=== Section Start ===

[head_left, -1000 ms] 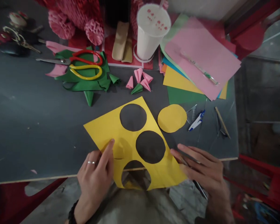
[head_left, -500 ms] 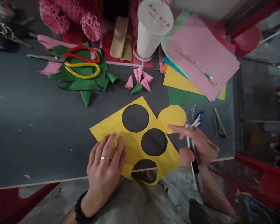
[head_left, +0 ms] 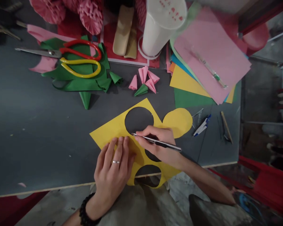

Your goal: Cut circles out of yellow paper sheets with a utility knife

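Note:
A yellow paper sheet [head_left: 108,129] with round holes cut through it lies at the table's front edge, its near corner overhanging. Flat on its left part rests my left hand [head_left: 115,161], fingers stretched out and a ring on one. My right hand [head_left: 159,142] grips a slim silver-and-black pen [head_left: 163,144], slanted, with its tip at the lower rim of the upper hole. That hand covers much of the middle hole. Just beyond it, a cut yellow paper circle [head_left: 179,121] lies against the sheet's right edge.
Scissors [head_left: 81,59] lie on green and pink scraps at the left. Small pink and green paper cones [head_left: 142,80] sit ahead. A white cup [head_left: 159,34] and stacked coloured paper [head_left: 212,53] stand behind. A blue-and-white pen [head_left: 202,125] and tweezers [head_left: 226,127] lie right.
My right hand has moved left from beside the yellow circle onto the sheet, and the pen has tilted from near upright to slanted. My left hand stays on the sheet.

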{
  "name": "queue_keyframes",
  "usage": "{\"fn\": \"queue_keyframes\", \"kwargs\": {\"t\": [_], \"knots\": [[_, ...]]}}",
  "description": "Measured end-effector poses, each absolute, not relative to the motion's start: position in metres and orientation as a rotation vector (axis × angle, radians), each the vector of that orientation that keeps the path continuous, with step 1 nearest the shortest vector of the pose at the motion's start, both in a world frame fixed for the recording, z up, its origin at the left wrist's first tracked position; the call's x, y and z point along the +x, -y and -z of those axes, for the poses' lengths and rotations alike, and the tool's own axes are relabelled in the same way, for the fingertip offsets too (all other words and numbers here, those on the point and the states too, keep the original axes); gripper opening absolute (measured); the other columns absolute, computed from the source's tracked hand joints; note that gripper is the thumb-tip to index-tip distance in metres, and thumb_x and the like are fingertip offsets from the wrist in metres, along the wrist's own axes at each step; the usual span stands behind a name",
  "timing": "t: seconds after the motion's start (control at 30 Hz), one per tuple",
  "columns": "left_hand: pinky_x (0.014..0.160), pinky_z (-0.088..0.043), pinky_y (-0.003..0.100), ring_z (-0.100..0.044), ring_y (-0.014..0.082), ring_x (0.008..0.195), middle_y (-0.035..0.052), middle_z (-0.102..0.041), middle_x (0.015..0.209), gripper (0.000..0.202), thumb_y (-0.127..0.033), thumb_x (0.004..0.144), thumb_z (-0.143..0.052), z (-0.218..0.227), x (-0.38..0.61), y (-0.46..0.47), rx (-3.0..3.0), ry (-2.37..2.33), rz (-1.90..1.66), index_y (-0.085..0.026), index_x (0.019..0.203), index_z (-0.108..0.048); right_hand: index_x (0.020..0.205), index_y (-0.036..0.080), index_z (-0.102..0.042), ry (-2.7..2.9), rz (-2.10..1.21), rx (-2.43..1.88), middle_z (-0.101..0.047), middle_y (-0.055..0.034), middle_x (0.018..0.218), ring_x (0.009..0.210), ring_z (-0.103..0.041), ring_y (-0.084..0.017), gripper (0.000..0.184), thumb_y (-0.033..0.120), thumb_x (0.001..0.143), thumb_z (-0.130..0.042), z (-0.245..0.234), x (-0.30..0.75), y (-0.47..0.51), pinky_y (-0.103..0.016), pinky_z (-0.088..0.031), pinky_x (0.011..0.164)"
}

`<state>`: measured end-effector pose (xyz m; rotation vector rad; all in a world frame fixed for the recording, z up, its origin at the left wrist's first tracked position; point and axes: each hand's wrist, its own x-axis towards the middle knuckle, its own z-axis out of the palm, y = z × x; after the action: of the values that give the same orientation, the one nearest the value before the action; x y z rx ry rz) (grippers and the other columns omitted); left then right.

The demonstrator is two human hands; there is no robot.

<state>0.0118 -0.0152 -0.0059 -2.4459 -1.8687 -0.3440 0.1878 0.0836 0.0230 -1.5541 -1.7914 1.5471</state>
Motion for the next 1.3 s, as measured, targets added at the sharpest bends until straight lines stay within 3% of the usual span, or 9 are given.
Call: {"fn": "queue_keyframes", "kwargs": {"t": [0.1,0.37,0.6,1.1,1.3], "knots": [[0.108,-0.048,0.040,-0.058,0.0283,0.127,0.0083,-0.062,0.135,0.062,-0.035,0.083,-0.068,0.004,0.010,0.014,-2.477,1.855,0.313,-0.013,0.139,-0.051,0.086,0.020,-0.069,1.824,-1.505,-1.552,-0.072,-0.0008,0.084,0.069,-0.063,-0.011,0.021,0.038,0.090,-0.061,-0.020,0.187,-0.084,-0.021,-0.047,0.058],[0.106,-0.049,0.042,-0.059,0.0281,0.124,0.0071,-0.064,0.133,0.061,-0.033,0.082,-0.069,0.001,0.006,0.009,-2.505,1.865,0.321,-0.014,0.137,-0.054,0.068,0.022,-0.063,1.978,-1.335,-1.533,-0.064,0.0029,0.066,0.060,-0.057,-0.010,0.023,0.034,0.088,-0.062,-0.022,0.183,-0.088,-0.023,-0.045,0.056],[0.101,-0.051,0.045,-0.059,0.0284,0.125,0.0053,-0.062,0.136,0.054,-0.034,0.085,-0.065,-0.001,0.008,0.011,-2.534,1.916,0.237,-0.021,0.136,-0.055,0.071,0.023,-0.062,2.012,-1.359,-1.529,-0.061,0.0033,0.066,0.061,-0.055,-0.011,0.021,0.031,0.090,-0.059,-0.026,0.182,-0.091,-0.025,-0.047,0.060],[0.092,-0.050,0.044,-0.061,0.0287,0.117,0.0071,-0.068,0.128,0.057,-0.036,0.081,-0.068,0.003,0.006,0.006,-2.512,1.821,0.268,-0.015,0.134,-0.058,0.071,0.025,-0.061,2.008,-1.332,-1.460,-0.065,0.0039,0.069,0.064,-0.059,-0.012,0.020,0.031,0.090,-0.059,-0.017,0.184,-0.086,-0.026,-0.050,0.064],[0.090,-0.048,0.044,-0.063,0.0277,0.113,0.0041,-0.069,0.126,0.049,-0.035,0.081,-0.067,0.005,0.004,0.004,-2.507,1.849,0.304,-0.024,0.128,-0.063,0.074,0.023,-0.063,1.976,-1.425,-1.520,-0.067,0.0033,0.072,0.063,-0.058,-0.011,0.016,0.029,0.089,-0.061,-0.025,0.182,-0.087,-0.024,-0.048,0.057]]}}
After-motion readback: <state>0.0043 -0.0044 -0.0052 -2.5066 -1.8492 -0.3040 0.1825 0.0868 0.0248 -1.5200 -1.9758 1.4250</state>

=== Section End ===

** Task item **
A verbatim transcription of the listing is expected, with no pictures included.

** Response to this exercise **
[head_left, -1000 ms] 
[head_left, -500 ms] 
[head_left, +0 ms] 

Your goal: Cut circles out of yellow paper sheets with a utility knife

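Note:
A yellow paper sheet [head_left: 108,129] with round holes cut through it lies at the table's front edge, its near corner overhanging. Flat on its left part rests my left hand [head_left: 115,161], fingers stretched out and a ring on one. My right hand [head_left: 159,142] grips a slim silver-and-black pen [head_left: 163,144], slanted, with its tip at the lower rim of the upper hole. That hand covers much of the middle hole. Just beyond it, a cut yellow paper circle [head_left: 179,121] lies against the sheet's right edge.
Scissors [head_left: 81,59] lie on green and pink scraps at the left. Small pink and green paper cones [head_left: 142,80] sit ahead. A white cup [head_left: 159,34] and stacked coloured paper [head_left: 212,53] stand behind. A blue-and-white pen [head_left: 202,125] and tweezers [head_left: 226,127] lie right.
My right hand has moved left from beside the yellow circle onto the sheet, and the pen has tilted from near upright to slanted. My left hand stays on the sheet.
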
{
  "name": "queue_keyframes",
  "usage": "{\"fn\": \"queue_keyframes\", \"kwargs\": {\"t\": [_], \"knots\": [[_, ...]]}}",
  "description": "Measured end-effector poses, each absolute, not relative to the motion's start: position in metres and orientation as a rotation vector (axis × angle, radians), each the vector of that orientation that keeps the path continuous, with step 1 nearest the shortest vector of the pose at the motion's start, both in a world frame fixed for the recording, z up, its origin at the left wrist's first tracked position; the call's x, y and z point along the +x, -y and -z of those axes, for the poses' lengths and rotations alike, and the tool's own axes are relabelled in the same way, for the fingertip offsets too (all other words and numbers here, those on the point and the states too, keep the original axes); gripper opening absolute (measured); the other columns absolute, computed from the source's tracked hand joints; note that gripper is the thumb-tip to index-tip distance in metres, and thumb_x and the like are fingertip offsets from the wrist in metres, along the wrist's own axes at each step; the usual span stands behind a name",
  "timing": "t: seconds after the motion's start (control at 30 Hz), one per tuple",
  "columns": "left_hand: pinky_x (0.014..0.160), pinky_z (-0.088..0.043), pinky_y (-0.003..0.100), ring_z (-0.100..0.044), ring_y (-0.014..0.082), ring_x (0.008..0.195), middle_y (-0.035..0.052), middle_z (-0.102..0.041), middle_x (0.015..0.209), gripper (0.000..0.202), thumb_y (-0.127..0.033), thumb_x (0.004..0.144), thumb_z (-0.143..0.052), z (-0.218..0.227), x (-0.38..0.61), y (-0.46..0.47), rx (-3.0..3.0), ry (-2.37..2.33), rz (-1.90..1.66), index_y (-0.085..0.026), index_x (0.019..0.203), index_z (-0.108..0.048); right_hand: index_x (0.020..0.205), index_y (-0.036..0.080), index_z (-0.102..0.042), ry (-2.7..2.9), rz (-2.10..1.21), rx (-2.43..1.88), middle_z (-0.101..0.047), middle_y (-0.055..0.034), middle_x (0.018..0.218), ring_x (0.009..0.210), ring_z (-0.103..0.041), ring_y (-0.084..0.017), gripper (0.000..0.184), thumb_y (-0.033..0.120), thumb_x (0.001..0.143), thumb_z (-0.130..0.042), z (-0.245..0.234), x (-0.30..0.75), y (-0.47..0.51), pinky_y (-0.103..0.016), pinky_z (-0.088..0.031), pinky_x (0.011..0.164)"
}

`<state>`: measured end-effector pose (xyz m; rotation vector rad; all in a world frame fixed for the recording, z up, its origin at the left wrist's first tracked position; point and axes: each hand's wrist, its own x-axis towards the middle knuckle, its own z-axis out of the palm, y = z × x; after the action: of the values that give the same orientation, the one nearest the value before the action; x y z rx ry rz) (grippers and the other columns omitted); left then right.

The demonstrator is two human hands; there is no robot.

<state>0.0118 -0.0152 -0.0059 -2.4459 -1.8687 -0.3440 0.1878 0.0836 0.0230 -1.5541 -1.7914 1.5471</state>
Motion for the next 1.3 s, as measured, targets added at the sharpest bends until straight lines stay within 3% of the usual span, or 9 are given.
Call: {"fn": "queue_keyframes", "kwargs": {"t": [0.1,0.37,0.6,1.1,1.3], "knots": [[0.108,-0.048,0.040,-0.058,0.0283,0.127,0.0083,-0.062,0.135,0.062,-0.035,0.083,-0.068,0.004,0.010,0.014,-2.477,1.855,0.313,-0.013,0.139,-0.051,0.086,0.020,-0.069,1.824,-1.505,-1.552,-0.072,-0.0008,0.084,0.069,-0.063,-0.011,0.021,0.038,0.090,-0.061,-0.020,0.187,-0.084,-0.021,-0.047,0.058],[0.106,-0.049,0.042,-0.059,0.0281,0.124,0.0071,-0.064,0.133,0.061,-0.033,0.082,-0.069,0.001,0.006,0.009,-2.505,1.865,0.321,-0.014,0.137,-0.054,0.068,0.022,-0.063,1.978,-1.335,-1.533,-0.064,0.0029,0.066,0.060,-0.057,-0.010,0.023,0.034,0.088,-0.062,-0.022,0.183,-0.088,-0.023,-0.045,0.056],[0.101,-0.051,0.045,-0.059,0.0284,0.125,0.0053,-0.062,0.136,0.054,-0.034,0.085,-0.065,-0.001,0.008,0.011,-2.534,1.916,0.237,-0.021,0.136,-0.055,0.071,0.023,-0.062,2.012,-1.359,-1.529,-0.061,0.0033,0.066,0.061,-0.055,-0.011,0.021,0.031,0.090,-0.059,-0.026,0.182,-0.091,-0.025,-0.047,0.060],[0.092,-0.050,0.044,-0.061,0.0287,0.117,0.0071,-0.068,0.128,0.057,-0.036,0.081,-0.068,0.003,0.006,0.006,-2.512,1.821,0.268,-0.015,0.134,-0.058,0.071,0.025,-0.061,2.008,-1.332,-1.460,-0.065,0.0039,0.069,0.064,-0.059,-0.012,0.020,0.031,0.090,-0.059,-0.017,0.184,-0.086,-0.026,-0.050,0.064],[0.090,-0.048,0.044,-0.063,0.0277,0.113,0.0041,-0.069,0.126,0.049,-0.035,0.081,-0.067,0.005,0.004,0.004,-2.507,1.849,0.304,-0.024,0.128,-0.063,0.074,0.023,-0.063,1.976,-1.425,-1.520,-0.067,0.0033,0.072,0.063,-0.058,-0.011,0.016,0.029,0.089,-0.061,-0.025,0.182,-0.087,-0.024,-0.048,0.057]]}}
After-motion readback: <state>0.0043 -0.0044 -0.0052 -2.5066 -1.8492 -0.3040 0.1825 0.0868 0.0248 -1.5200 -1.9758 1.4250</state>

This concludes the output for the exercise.